**WHAT THE TASK ASKS**
Transcribe the listing below word for word but skip its images.

---------- DATASET EXCERPT

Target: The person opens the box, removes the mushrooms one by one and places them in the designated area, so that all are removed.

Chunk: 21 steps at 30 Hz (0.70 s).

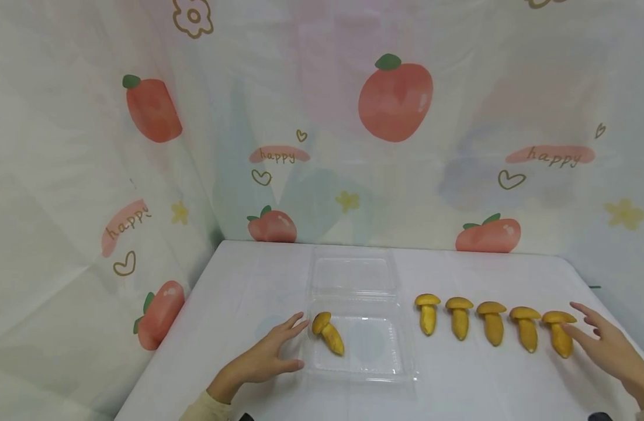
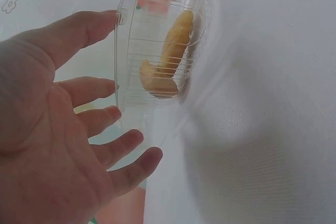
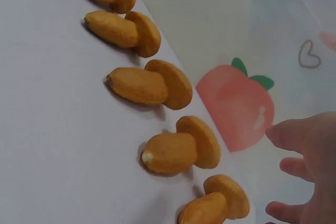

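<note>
My left hand (image 1: 264, 358) is at the left side of a clear plastic clamshell box (image 1: 364, 377), its fingers spread and its fingertips at the rim. Inside the box lies one yellow mushroom (image 1: 332, 340), tilted, its cap to the upper left; the left wrist view shows this mushroom (image 2: 176, 45) through the ribbed wall. To the right stretches a row of several similar mushrooms, cap ends away from me. My right hand (image 1: 606, 348) hovers by the rightmost mushroom (image 1: 561, 339), fingers loosely spread. In the right wrist view, a gap separates the visible fingers from the mushrooms.
The box's lid (image 1: 353, 275) lies folded back behind it. A white cloth covers the table (image 1: 238, 292). Printed curtains (image 1: 322, 105) with fruit and "happy" lettering enclose the back and left. The row's leftmost mushroom (image 1: 428, 316) lies just right of the box.
</note>
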Available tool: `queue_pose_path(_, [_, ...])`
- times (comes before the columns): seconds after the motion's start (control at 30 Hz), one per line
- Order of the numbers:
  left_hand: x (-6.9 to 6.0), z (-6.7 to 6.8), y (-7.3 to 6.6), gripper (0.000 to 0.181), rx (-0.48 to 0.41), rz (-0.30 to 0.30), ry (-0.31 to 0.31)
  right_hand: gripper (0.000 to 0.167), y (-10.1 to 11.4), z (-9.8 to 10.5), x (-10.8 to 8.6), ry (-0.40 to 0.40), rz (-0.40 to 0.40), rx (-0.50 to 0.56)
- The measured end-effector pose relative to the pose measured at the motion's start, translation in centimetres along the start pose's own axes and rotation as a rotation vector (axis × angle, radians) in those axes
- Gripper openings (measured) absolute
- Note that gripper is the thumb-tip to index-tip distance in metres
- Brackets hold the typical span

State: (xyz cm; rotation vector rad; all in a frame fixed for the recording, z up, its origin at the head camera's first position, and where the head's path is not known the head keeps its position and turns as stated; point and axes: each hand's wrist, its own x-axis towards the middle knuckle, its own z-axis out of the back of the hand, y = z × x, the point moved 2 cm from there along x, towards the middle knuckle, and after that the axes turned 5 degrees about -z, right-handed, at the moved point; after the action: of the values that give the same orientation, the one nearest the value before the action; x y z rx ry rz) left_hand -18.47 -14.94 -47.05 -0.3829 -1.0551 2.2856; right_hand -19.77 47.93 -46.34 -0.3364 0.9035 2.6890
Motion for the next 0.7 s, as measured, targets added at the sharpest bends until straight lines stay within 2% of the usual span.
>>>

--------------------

**YOUR RESPONSE**
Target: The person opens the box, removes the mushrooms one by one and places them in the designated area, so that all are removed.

Chunk: 21 steps at 30 Hz (0.70 s).


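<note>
My left hand (image 1: 264, 358) is at the left side of a clear plastic clamshell box (image 1: 364, 377), its fingers spread and its fingertips at the rim. Inside the box lies one yellow mushroom (image 1: 332, 340), tilted, its cap to the upper left; the left wrist view shows this mushroom (image 2: 176, 45) through the ribbed wall. To the right stretches a row of several similar mushrooms, cap ends away from me. My right hand (image 1: 606, 348) hovers by the rightmost mushroom (image 1: 561, 339), fingers loosely spread. In the right wrist view, a gap separates the visible fingers from the mushrooms.
The box's lid (image 1: 353, 275) lies folded back behind it. A white cloth covers the table (image 1: 238, 292). Printed curtains (image 1: 322, 105) with fruit and "happy" lettering enclose the back and left. The row's leftmost mushroom (image 1: 428, 316) lies just right of the box.
</note>
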Available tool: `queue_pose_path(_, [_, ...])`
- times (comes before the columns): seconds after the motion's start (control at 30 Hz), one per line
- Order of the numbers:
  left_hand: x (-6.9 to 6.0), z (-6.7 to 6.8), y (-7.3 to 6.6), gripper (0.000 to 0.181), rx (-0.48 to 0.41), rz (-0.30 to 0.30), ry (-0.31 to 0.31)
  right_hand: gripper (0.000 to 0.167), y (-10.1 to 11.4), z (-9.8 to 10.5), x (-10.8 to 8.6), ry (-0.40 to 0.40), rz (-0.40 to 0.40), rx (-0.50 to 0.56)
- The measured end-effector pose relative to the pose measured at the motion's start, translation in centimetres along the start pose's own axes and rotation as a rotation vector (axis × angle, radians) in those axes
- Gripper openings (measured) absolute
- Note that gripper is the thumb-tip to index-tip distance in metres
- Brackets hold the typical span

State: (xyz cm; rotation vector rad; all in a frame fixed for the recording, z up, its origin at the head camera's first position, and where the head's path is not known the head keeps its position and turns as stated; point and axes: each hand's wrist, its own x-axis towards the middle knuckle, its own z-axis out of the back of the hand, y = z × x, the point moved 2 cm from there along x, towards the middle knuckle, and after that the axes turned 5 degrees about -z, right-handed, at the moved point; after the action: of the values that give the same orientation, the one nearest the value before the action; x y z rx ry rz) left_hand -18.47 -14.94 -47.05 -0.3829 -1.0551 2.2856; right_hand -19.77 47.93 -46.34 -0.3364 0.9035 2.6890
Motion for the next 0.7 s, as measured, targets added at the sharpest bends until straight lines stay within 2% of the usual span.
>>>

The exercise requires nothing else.